Llama 3 outperforms... most open LLMs
Meta has announced the release of another version of its already popular LLM - Llama 3. It is presented as the most capable openly available LLM to date.
On the release day, Meta launched two variants of the model: 8B and 70B. Currently, only text mode is available, but in the background a 400B model is being trained.
What are the traits od Llama 3?
According to Meta's blog post, Llama 3 shows promising results in many aspects. The model demonstrates greater diversity in responses to questions, less frequently refusing to provide an answer, and has better inferencing abilities compared to Llama 2.
This version also has a better understanding of instructions and handles code writing better than its predecessor. Llama 3 can consider a context of up to 8k tokens, which is progress compared to the previous version where the maximum context was 4k tokens.

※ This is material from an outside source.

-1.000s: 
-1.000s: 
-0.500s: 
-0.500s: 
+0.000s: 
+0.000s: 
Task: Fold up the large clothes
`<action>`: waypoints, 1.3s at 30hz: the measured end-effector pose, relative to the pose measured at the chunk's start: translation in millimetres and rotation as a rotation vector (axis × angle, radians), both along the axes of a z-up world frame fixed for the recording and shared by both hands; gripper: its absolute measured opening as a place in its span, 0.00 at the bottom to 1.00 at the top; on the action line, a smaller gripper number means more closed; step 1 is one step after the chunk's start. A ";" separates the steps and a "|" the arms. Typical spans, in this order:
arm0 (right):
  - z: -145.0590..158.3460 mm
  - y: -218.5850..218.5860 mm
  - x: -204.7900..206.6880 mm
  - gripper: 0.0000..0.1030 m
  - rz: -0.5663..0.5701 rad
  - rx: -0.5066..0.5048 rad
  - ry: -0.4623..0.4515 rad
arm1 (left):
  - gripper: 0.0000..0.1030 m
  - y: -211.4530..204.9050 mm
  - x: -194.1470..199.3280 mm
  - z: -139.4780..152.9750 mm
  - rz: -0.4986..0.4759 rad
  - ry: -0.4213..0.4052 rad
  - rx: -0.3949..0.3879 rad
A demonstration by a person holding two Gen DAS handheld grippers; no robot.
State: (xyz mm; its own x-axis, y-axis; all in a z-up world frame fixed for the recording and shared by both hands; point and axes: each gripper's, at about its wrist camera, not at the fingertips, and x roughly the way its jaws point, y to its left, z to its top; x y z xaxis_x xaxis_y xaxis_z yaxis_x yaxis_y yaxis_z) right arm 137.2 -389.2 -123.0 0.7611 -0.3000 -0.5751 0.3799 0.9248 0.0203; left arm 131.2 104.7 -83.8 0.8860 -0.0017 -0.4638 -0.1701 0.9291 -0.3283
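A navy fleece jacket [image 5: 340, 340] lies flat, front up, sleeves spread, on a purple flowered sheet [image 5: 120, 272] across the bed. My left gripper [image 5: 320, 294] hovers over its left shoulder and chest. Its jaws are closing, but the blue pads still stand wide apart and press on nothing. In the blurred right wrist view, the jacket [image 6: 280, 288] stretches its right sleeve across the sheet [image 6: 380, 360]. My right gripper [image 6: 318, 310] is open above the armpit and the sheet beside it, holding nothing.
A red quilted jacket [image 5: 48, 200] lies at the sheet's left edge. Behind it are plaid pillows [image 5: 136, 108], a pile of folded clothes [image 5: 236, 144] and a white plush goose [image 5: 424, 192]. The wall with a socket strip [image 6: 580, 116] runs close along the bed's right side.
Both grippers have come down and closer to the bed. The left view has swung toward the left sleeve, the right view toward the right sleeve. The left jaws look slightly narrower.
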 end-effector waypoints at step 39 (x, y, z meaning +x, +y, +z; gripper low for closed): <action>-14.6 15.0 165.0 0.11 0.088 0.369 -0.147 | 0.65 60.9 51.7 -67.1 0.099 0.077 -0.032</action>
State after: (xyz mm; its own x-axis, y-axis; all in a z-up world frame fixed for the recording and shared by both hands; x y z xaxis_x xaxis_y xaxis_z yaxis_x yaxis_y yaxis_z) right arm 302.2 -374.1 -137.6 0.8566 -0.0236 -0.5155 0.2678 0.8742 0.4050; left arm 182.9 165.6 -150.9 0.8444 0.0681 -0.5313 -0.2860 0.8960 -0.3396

Models competing with Llama 8B often have similar context lengths, while those competing with Llama 70B support longer contexts, so not all of Meta's models excel in every aspect.

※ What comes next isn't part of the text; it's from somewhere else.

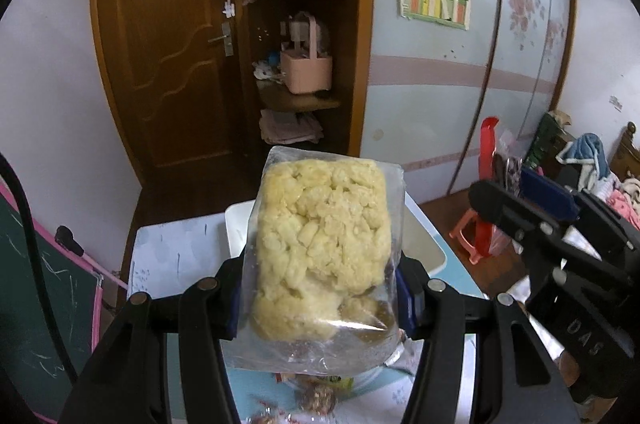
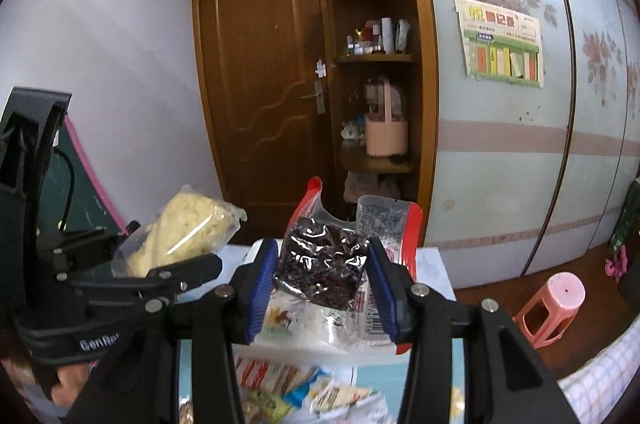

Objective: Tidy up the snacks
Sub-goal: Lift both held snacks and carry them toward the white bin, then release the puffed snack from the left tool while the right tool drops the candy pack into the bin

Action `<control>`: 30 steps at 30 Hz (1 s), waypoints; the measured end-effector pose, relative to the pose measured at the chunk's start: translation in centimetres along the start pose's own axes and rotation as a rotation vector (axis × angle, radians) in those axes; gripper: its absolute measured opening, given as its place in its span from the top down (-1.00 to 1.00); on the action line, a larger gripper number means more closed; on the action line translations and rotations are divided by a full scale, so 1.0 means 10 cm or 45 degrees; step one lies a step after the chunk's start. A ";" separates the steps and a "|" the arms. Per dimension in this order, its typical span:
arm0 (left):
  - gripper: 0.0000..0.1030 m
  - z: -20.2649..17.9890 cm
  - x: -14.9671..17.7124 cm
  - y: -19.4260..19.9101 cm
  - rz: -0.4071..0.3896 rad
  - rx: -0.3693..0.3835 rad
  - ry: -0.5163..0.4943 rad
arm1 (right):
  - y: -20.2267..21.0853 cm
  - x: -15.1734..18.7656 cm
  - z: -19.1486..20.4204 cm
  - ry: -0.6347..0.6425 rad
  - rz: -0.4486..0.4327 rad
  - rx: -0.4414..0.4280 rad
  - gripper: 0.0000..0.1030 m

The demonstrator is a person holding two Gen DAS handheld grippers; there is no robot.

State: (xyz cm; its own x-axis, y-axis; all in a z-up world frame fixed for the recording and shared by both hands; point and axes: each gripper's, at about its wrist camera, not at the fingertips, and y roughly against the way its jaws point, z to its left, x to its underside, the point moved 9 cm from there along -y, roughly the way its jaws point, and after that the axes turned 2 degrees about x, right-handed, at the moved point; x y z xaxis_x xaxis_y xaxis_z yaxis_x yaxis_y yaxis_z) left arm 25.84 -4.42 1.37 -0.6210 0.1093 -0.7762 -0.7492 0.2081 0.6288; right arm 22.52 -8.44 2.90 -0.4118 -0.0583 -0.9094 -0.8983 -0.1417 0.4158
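My left gripper (image 1: 322, 298) is shut on a clear bag of pale yellow puffed snack (image 1: 320, 244) and holds it up above the table. The same bag (image 2: 188, 236) and the left gripper (image 2: 168, 272) show at the left of the right wrist view. My right gripper (image 2: 322, 284) is shut on a red-edged clear bag of dark dried fruit (image 2: 324, 264), also lifted. Several loose snack packets (image 2: 300, 384) lie on the table below; some show under the yellow bag (image 1: 320, 396).
A white bin (image 1: 424, 244) stands on the light blue table (image 1: 460, 276) behind the yellow bag. A brown door (image 2: 260, 63) and a corner shelf with a pink basket (image 2: 386, 135) are behind. A pink stool (image 2: 552, 304) stands at the right, a chalkboard (image 1: 36, 284) at the left.
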 end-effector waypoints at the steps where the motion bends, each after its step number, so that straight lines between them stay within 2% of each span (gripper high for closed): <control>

Llama 3 is a text model that performs exceptionally well in the English language, but struggles in other languages,
Model capabilities
According to tests results provided by Meta, Llama 3 outperforms many other artificial intelligence models, including Google's Gemini, Mistral 7B, and Claude 3 by Anthropic.
The 8B model competes with models of similar sizes, providing better results in many tasks. The 70B variant of the Llama 3 model is competitive with many commercial models, such as Gemini Pro or Claude Sonnet. Meta prepared the following benchmarks to confirm this:
[source: https://ai.meta.com/blog/meta-llama-3/]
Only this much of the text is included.